Both scavenger receptor class B type1 (SR-B1) and activin receptor-like kinase 1 (ALK1) receptors, which are localized within caveolae, seem to be involved in LDL loading and subsequent trafficking across the EC. The role of SR-B1 in LDL transcytosis has been investigated by Amstronget al. (2015) who provided evidence that the infiltration of LDL in the subendothelial space is inhibited in SR-B1 deficient mice. More recently, Haung et al. (2019) demonstrated that SR-B1 directly binds LDL and recruits/activates Rac1 that, in turn, is required to sustain SR-B1-mediated LDL uptake. Interestingly, it was reported a higher SR-B1 expression level in atherosclerosis-prone regions of mouse aorta, before lesion formation, and in human atherosclerotic arteries compared with normal arteries. This observation supports the notion that atherosclerosis is favored by increased LDL transcytosis in altered areas of the endothelial barrier rather than by paracellular leak. A second receptor involved in LDL transcytosis has been identified by Kraehling and coworkers (2016) who provided evidence that ALK1 functions as a low affinity receptor for LDL in EC. ALK1 is an EC-restricted transforming growth factor β-type receptor that mediates LDL transcytosis independently of its kinase activity. ALK1 is localized in endothelial caveolae where functionally interacts with Cav-1, and co-localization of the proteins is drastically reduced under conditions of cholesterol depletion from the plasma membrane (Santibanez et al ., 2008).
Recently, Gerbod-Giannone et al . (2019) demonstrated that LDL endocytosis is affected in EC deficient in Cav-1 or in CD36, suggesting that CD36 may be involved in the transcytosis of native LDL across the endothelium as well. However, data reported by Huang et al . (2019) point to a role of CD36 receptor in LDL uptake but not in transcytosis, while ALK1 and SR-B1 are the only receptors involved in transcytosis, with a predominant role for the latter.
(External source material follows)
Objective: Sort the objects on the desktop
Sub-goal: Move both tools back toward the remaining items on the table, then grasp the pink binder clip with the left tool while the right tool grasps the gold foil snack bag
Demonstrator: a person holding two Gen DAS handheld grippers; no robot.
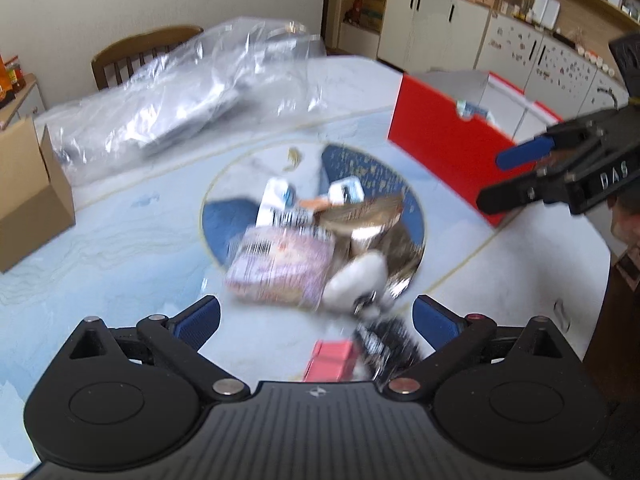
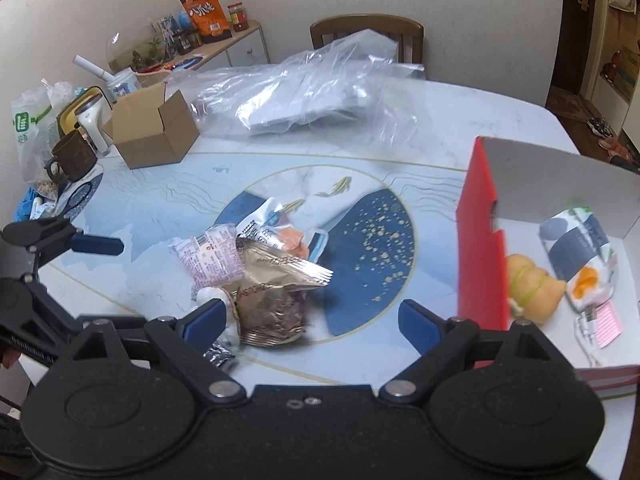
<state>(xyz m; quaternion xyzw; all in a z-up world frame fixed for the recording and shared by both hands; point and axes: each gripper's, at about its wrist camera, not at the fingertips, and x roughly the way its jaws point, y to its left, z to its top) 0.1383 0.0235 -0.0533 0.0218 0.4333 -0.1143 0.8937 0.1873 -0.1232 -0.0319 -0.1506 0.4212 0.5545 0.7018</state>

While there are multiple evidences converging on the role of Cav-1, contrasting results are reported in the literature concerning the type of receptors involved in LDL transcytosis. Since LDL uptake and transcytosis are important contributors to atherosclerotic lesion development and receptors represent important pharmacological targets, these discrepancies underly the need to further explore the mechanism(s) involved.